Minister for Social Services' response

2.199 The Minister advised:

On 3 May 2016, I announced that the Turnbull Government would ensure the Commonwealth was able to meet future National Disability Insurance Scheme (NDIS) costs through the deposit of $2.1 billion of 2016-17 Budget savings into the NDIS Savings Fund Special Account once it was established. Savings measures committed to the Savings Fund included closing carbon tax compensation for new welfare recipients from 20 September 2016 (see christianporter.dss.gov.au/media-releases/real-money-for-a-real-commitment-to-the-ndis).
Schedule 9 of the Social Services Legislation Amendment (Omnibus Savings and Child Care Reform) Bill 2017 seeks to implement that 2016-17 Budget measure as closely as possible by making 20 September 2016 the test date for determining which income support recipients will no longer be able to access the Energy Supplement from the commencement date of 20 September 2017 onwards. If the test date were moved forward from 20 September 2016 to 20 September 2017, the savings sought under Schedule 9 would be significantly reduced and less funds would be deposited into the NDIS Special Account.
The intention of the 2016-17 Budget measure as originally announced was that the test date and commencement date of that measure were to be the same date. However, a number of factors caused the original commencement date of 20 September 2016 to be shifted ahead to 20 September 2017. These include:

• the timing of the election and consequential change to the Parliamentary sitting schedule;

• difficulties in the passage of Schedule 21 of the Budget Savings Omnibus Bill 2016, as initially introduced into Parliament on 31 August 2016; and

• constraints on commencement dates because of the need for the Department of Human Services to schedule and test systems changes.

Notwithstanding the delay to the commencement date, Schedule 9 does not remove or seek to recover any previously paid or accrued entitlement to the Energy Supplement from any income support recipient and therefore does not have a retrospective effect.
The measure in Schedule 9 does not have a retrospective effect.
As my second reading speech indicates, the energy supplement was introduced on 20 March 2013 as part of the Household Assistance Package to compensate people for the introduction of the carbon tax-a tax which no longer exists. The carbon tax was repealed from 1 July 2014. The Government does not consider that it is reasonable to continue to compensate people, in the form of a carbon tax compensation payment, for a tax that no longer exists, particularly people who only started receiving income support after the carbon tax was abolished.

Committee comment

2.200 The committee thanks the Minister for Social Services for this response.
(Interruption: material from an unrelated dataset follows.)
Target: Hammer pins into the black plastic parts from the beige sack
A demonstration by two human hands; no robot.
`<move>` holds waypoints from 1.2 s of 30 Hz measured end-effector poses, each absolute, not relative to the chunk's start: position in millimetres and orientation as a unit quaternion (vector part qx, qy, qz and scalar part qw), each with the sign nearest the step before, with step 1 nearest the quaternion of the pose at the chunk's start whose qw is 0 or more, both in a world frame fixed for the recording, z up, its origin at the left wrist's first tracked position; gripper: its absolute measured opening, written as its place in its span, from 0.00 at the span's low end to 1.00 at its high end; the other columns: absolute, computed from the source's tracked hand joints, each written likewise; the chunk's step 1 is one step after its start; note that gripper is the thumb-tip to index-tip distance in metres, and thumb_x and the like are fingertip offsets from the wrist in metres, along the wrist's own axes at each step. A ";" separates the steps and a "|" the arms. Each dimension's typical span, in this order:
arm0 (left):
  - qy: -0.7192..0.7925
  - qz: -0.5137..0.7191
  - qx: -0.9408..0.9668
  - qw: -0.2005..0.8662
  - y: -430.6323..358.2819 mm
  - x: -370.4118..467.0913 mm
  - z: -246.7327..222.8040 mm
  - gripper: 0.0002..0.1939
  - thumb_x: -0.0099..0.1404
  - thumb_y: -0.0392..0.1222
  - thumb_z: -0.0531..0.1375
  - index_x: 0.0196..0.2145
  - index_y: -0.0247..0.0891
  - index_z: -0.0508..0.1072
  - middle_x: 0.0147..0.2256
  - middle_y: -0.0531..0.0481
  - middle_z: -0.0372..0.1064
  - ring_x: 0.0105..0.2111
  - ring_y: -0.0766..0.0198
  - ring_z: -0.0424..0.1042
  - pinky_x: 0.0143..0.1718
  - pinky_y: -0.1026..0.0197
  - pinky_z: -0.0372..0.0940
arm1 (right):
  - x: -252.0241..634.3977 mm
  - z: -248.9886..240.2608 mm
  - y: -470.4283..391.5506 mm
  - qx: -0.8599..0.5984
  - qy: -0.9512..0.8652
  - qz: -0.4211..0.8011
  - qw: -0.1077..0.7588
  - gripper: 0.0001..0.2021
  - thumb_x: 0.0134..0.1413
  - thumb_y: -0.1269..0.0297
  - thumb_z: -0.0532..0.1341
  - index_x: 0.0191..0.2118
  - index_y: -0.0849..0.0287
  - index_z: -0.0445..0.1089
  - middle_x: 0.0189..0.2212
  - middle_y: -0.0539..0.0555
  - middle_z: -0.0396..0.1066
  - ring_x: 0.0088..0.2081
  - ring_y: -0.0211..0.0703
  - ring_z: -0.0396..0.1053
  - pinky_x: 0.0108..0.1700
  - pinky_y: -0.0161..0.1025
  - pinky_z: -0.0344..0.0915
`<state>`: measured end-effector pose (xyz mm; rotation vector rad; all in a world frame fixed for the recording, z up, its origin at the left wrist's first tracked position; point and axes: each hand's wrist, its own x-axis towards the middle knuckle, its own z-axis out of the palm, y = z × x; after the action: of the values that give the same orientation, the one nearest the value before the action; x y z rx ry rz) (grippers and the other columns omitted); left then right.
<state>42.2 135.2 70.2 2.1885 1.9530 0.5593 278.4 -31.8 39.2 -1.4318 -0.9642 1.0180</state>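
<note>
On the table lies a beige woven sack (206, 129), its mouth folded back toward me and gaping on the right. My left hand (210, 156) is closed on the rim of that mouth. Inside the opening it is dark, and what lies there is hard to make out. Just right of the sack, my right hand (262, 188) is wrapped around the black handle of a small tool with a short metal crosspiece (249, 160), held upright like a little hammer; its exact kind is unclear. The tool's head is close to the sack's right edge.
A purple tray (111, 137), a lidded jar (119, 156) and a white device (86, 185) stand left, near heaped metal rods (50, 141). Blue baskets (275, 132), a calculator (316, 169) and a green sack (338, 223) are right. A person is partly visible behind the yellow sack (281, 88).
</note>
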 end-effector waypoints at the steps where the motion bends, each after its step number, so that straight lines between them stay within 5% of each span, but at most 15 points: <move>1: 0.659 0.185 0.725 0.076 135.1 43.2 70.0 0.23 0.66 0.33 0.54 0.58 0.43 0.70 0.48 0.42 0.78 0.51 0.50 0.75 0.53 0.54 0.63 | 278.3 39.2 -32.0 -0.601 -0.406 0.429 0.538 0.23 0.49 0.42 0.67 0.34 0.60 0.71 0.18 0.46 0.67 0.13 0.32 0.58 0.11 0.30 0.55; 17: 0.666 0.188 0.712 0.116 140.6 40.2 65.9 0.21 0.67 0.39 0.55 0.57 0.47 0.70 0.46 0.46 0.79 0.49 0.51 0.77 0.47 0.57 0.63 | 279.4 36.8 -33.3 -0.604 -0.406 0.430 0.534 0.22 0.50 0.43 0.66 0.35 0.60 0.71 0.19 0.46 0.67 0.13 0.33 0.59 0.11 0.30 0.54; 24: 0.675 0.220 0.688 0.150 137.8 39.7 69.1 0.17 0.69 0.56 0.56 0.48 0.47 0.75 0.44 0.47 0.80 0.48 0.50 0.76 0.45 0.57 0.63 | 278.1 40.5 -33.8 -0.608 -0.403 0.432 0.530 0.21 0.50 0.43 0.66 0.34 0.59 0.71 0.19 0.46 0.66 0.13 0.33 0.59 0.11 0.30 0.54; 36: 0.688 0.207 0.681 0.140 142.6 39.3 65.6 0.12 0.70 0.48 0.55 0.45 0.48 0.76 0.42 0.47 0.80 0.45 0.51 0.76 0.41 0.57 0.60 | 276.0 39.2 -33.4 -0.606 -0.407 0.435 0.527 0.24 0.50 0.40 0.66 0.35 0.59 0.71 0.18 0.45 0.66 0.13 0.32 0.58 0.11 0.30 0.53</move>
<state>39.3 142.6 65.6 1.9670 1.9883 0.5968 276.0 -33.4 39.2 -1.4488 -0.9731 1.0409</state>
The committee notes the Minister's advice regarding why the dates of 19 September 2016 and 20 September 2017 were chosen in relation to closing ongoing access to this payment. The committee also notes the Minister's advice that Schedule 9 does not remove or seek to recover any previously accrued entitlement to the Energy Supplement and therefore does not have a retrospective effect.

2.201 The committee notes that the payment will continue to be paid to all current recipients until the amendments in Schedule 9 (if passed) commence prospectively on 20 September 2017. On that basis, the committee makes no further comment on this matter.


[47] Item 2 (commencement) provision.

[48] Schedule 4, item 205, proposed subsection 201A.

[49] Attorney-General's Department, Guide to Framing Commonwealth Offences, Infringement Notices and Enforcement Powers, September 2011, pp 50–52.

[50] Schedule 9, item 4, proposed section 22; items 67, 76, 89 and 91, 94 and 95.